■ Exercise materials ■

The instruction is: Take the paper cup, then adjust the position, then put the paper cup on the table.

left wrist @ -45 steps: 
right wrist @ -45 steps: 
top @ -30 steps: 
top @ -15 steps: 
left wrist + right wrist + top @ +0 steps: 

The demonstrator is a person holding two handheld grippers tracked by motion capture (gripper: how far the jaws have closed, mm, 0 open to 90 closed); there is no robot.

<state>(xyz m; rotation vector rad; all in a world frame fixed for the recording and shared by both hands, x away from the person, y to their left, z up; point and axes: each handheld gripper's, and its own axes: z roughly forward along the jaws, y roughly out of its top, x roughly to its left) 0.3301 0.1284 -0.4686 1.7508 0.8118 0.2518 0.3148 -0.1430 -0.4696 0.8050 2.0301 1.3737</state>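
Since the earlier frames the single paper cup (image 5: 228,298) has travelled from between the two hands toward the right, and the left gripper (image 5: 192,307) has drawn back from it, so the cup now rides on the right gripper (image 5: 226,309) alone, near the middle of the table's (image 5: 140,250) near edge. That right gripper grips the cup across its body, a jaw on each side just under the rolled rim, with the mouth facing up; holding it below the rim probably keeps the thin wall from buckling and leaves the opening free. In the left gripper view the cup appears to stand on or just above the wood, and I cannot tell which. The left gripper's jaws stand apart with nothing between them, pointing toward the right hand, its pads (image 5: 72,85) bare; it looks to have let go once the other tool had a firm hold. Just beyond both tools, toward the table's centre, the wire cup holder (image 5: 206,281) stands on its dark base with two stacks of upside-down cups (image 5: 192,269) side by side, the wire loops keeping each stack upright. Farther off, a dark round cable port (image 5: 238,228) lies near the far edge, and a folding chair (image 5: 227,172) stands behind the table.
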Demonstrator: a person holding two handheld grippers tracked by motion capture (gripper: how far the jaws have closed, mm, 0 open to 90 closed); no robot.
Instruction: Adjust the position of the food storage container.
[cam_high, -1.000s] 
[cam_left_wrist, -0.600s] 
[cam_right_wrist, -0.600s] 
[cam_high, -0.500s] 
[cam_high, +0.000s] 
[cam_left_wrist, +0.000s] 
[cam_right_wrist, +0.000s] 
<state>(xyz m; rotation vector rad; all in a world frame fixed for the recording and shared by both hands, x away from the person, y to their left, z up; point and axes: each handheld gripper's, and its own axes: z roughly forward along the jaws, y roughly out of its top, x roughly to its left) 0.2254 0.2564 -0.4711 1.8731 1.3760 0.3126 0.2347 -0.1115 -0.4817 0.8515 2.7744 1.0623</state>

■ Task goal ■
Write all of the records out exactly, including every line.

■ Solution ■
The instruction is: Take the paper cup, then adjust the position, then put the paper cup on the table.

left wrist @ -45 steps: 
right wrist @ -45 steps: 
top @ -30 steps: 
top @ -15 steps: 
left wrist + right wrist + top @ +0 steps: 

The demonstrator is a person holding two handheld grippers tracked by motion capture (gripper: how far the jaws have closed, mm, 0 open to 90 closed); there is no robot.

<state>(xyz m; rotation vector rad; all in a world frame fixed for the recording and shared by both hands, x away from the person, y to their left, z up; point and axes: each handheld gripper's, and its own axes: z roughly forward along the jaws, y roughly out of its top, x roughly to its left) 0.3301 0.1284 -0.4686 1.7508 0.8118 0.2518 0.3148 -0.1430 -0.4696 0.8050 2.0301 1.3737</state>
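Since the earlier frames the single paper cup (image 5: 228,298) has travelled from between the two hands toward the right, and the left gripper (image 5: 192,307) has drawn back from it, so the cup now rides on the right gripper (image 5: 226,309) alone, near the middle of the table's (image 5: 140,250) near edge. That right gripper grips the cup across its body, a jaw on each side just under the rolled rim, with the mouth facing up; holding it below the rim probably keeps the thin wall from buckling and leaves the opening free. In the left gripper view the cup appears to stand on or just above the wood, and I cannot tell which. The left gripper's jaws stand apart with nothing between them, pointing toward the right hand, its pads (image 5: 72,85) bare; it looks to have let go once the other tool had a firm hold. Just beyond both tools, toward the table's centre, the wire cup holder (image 5: 206,281) stands on its dark base with two stacks of upside-down cups (image 5: 192,269) side by side, the wire loops keeping each stack upright. Farther off, a dark round cable port (image 5: 238,228) lies near the far edge, and a folding chair (image 5: 227,172) stands behind the table.
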Demonstrator: a person holding two handheld grippers tracked by motion capture (gripper: how far the jaws have closed, mm, 0 open to 90 closed); no robot.
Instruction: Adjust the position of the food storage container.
[cam_high, -1.000s] 
[cam_left_wrist, -0.600s] 
[cam_right_wrist, -0.600s] 
[cam_high, -0.500s] 
[cam_high, +0.000s] 
[cam_left_wrist, +0.000s] 
[cam_right_wrist, +0.000s] 
<state>(xyz m; rotation vector rad; all in a world frame fixed for the recording and shared by both hands, x away from the person, y to their left, z up; point and axes: each handheld gripper's, and its own axes: z roughly forward along the jaws, y roughly out of its top, x roughly to its left) 0.2254 0.2564 -0.4711 1.8731 1.3760 0.3126 0.2347 -0.1115 -0.4817 0.8515 2.7744 1.0623</state>

No more output is required for this exercise.